What you are asked to do: Report each line of the listing that carries the word "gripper".

Stored data:
-*-*-
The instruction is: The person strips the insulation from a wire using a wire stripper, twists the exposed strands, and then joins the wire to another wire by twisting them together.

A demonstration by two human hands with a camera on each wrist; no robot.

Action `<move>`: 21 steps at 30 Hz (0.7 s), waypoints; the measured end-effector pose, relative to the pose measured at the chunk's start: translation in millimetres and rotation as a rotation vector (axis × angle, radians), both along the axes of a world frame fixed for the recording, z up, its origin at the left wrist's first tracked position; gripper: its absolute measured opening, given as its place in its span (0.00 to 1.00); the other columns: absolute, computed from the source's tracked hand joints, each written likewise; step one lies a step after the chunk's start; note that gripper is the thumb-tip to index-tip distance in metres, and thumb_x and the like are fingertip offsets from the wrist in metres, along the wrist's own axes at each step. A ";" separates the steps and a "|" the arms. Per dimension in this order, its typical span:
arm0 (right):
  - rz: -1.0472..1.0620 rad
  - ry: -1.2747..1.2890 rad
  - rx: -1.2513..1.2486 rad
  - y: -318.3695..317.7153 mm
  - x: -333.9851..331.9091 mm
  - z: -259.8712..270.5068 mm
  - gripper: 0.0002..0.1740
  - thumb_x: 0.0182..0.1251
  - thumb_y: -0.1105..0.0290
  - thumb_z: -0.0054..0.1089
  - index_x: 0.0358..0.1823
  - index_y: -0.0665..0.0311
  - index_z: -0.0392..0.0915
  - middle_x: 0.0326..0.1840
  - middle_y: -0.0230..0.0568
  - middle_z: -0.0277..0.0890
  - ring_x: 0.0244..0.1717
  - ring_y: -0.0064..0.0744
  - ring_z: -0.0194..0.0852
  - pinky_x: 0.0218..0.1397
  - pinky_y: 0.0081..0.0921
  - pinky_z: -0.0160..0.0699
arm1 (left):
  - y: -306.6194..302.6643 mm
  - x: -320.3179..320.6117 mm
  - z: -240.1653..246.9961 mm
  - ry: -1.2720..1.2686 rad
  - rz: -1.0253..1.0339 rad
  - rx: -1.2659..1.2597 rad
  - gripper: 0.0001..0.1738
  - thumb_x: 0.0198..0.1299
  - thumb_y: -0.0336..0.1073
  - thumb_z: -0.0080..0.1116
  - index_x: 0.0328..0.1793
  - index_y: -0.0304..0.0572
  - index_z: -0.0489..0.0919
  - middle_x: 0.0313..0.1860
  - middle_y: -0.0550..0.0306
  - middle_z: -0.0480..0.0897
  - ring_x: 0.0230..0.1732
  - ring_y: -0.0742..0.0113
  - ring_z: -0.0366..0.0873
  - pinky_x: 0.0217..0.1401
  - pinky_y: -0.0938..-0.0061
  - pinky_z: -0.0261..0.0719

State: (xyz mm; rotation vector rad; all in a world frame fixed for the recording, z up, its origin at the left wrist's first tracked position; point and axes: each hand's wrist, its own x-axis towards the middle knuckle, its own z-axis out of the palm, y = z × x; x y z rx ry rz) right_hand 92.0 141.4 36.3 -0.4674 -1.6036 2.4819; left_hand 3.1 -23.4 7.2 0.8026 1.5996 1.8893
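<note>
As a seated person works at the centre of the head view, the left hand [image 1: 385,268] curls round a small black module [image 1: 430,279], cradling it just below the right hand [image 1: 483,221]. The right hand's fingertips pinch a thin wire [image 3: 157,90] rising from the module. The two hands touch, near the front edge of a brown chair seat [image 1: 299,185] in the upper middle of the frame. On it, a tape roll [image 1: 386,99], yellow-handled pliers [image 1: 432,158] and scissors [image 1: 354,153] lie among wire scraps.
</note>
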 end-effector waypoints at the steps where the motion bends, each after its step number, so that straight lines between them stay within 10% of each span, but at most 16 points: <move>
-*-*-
Exercise solution:
Action `<move>`: 21 steps at 30 Hz (0.7 s), waypoints; the measured end-effector pose, relative to the pose measured at the chunk's start: translation in millimetres and rotation as a rotation vector (axis × angle, radians), both along the axes of a world frame fixed for the recording, z up, its origin at the left wrist's first tracked position; gripper: its absolute measured opening, given as its place in its span (0.00 to 1.00); the other columns: absolute, computed from the source's tracked hand joints, each written likewise; step one lies a step after the chunk's start; note that gripper is the thumb-tip to index-tip distance in metres, and thumb_x and the like are fingertip offsets from the wrist in metres, along the wrist's own axes at each step. A ";" separates the steps and a "|" the arms. Per dimension in this order, its typical span:
  - gripper: 0.0002..0.1740
  - gripper: 0.0001..0.1738

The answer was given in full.